## Work item
Keep only the lines of the listing that include the word "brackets", and copy them.

## Supplied data
———

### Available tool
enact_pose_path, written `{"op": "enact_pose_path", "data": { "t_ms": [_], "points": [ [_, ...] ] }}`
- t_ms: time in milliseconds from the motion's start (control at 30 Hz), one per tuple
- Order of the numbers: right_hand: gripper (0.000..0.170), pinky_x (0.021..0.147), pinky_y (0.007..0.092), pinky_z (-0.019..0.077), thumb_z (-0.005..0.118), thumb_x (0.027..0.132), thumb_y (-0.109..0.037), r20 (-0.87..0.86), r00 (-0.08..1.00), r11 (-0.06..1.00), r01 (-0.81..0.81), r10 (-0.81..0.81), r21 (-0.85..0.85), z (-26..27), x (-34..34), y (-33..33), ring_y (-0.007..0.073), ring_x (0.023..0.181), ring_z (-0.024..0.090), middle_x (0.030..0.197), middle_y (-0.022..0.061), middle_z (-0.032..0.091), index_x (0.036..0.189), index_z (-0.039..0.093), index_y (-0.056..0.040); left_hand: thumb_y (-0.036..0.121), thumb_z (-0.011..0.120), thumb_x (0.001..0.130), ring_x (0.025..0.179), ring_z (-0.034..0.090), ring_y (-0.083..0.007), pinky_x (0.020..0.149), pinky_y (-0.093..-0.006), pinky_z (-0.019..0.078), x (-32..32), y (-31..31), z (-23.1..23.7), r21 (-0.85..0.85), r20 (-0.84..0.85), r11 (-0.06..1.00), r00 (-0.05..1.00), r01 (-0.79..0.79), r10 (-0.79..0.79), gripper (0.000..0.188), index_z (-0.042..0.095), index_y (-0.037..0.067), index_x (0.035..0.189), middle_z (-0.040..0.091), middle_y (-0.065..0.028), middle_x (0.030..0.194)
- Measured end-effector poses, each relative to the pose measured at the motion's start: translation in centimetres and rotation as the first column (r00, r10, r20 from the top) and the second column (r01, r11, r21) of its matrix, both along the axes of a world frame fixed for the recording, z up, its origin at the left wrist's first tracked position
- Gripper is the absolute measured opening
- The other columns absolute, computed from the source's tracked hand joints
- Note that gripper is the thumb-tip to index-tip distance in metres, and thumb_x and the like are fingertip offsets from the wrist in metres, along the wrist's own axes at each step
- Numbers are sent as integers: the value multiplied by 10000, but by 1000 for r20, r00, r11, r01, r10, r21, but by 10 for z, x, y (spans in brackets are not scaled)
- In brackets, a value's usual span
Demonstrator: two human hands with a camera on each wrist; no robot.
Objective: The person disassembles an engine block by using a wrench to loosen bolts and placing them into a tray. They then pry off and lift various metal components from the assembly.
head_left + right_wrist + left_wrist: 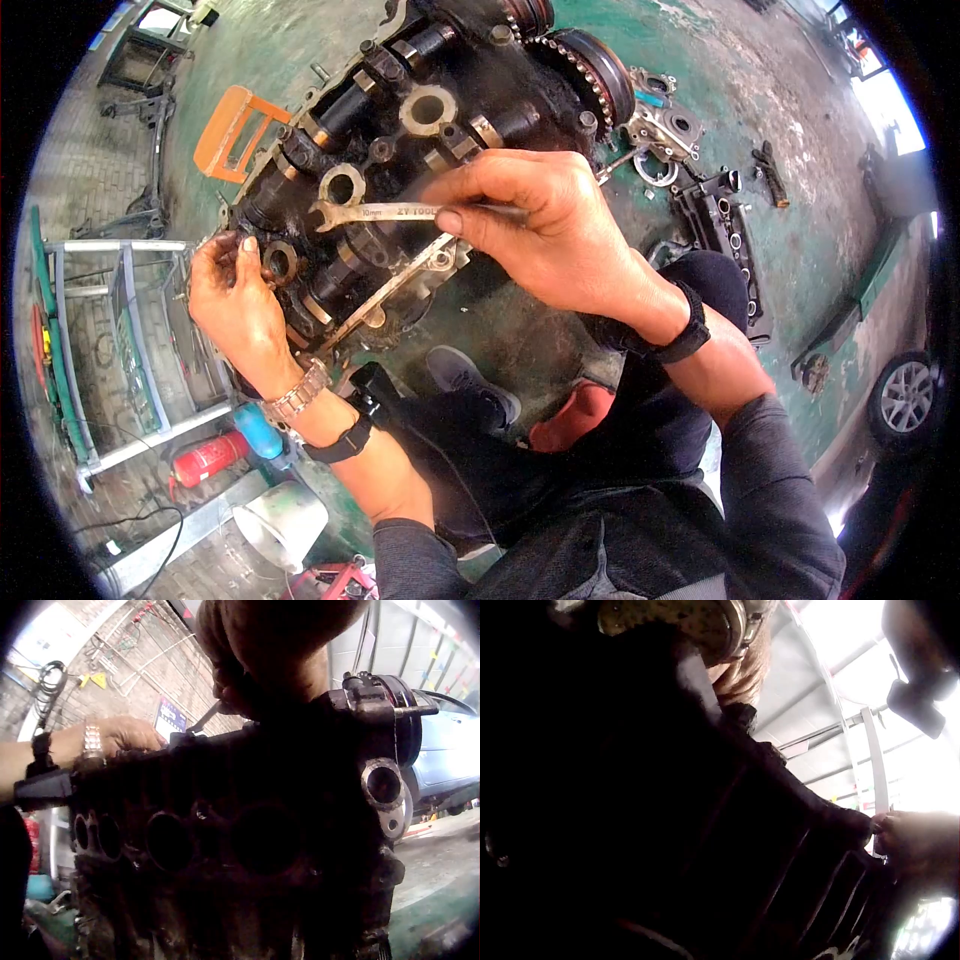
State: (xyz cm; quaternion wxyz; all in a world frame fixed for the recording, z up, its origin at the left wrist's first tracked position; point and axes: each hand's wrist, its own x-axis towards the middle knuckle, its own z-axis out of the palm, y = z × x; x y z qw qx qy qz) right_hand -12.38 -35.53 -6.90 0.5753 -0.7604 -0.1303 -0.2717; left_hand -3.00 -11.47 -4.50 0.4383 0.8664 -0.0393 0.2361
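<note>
In the head view my right hand (560, 230) pinches a 10mm open-end wrench (385, 212) between thumb and fingers. The wrench's jaw end points left over the top of a dark, oily engine cylinder head (330, 150), beside a round metal ring opening (343, 184). My left hand (240, 310) is at the near left end of the engine, its fingertips bent by another ring opening (280, 262); I cannot tell whether it grips anything. In the right wrist view, the left hand (127, 736) rests along the engine's top edge.
An orange stool (235, 132) stands beyond the engine. Loose engine parts (665, 125) and a valve cover (725, 225) lie on the floor to the right. At left are a metal frame (130, 330), a red fire extinguisher (210, 457) and a white bucket (280, 525).
</note>
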Motion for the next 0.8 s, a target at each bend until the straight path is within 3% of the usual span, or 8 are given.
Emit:
{"op": "enact_pose_path", "data": {
  "t_ms": [233,300,533,733,800],
  "points": [
    [117,609,359,505,661,752,-24,-8,1000,1000,-4,4,9,0,-1,0,304,684,637,739,168,638,865,656,7,29,662,828,612,499,-83,529,-225,413,0,2,2,-54,-72,998,997,-12,8,130,582,-43,902,590,-47,782],
    [119,608,357,504,662,751,-24,-13,1000,1000,-8,8,6,0,0,0,303,681,638,739,168,638,865,656,7,23,657,828,626,508,-87,548,-224,426,-1,-1,0,-42,32,997,998,61,-60,130,588,-41,917,594,-44,795],
    [123,593,352,505,663,757,-35,-3,1000,1000,5,-5,2,-1,0,0,296,662,639,732,171,640,872,662,8,9,644,829,657,530,-96,576,-227,451,-2,-1,1,22,7,999,999,49,-49,137,599,-32,951,603,-46,823],
    [124,589,349,506,666,757,-36,-21,1000,1000,-6,7,20,-1,0,0,292,657,642,731,171,640,873,663,9,29,650,835,611,500,-80,529,-223,418,0,-2,2,37,21,999,1000,21,-22,109,586,-35,896,584,-48,788],
    [125,587,349,506,665,757,-36,-22,1000,999,-7,8,33,-1,0,1,292,656,643,730,171,641,873,663,9,39,658,835,590,483,-71,515,-215,400,-2,-4,6,-7,-83,1000,996,-28,27,116,577,-33,876,575,-44,777]
  ]
}}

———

## Task answer
- Numbers are sent as integers: the value multiplied by 10000, but by 1000 for r20, r00, r11, r01, r10, r21, but by 10 for z, x, y (spans in brackets are not scaled)
- In brackets, a value's usual span

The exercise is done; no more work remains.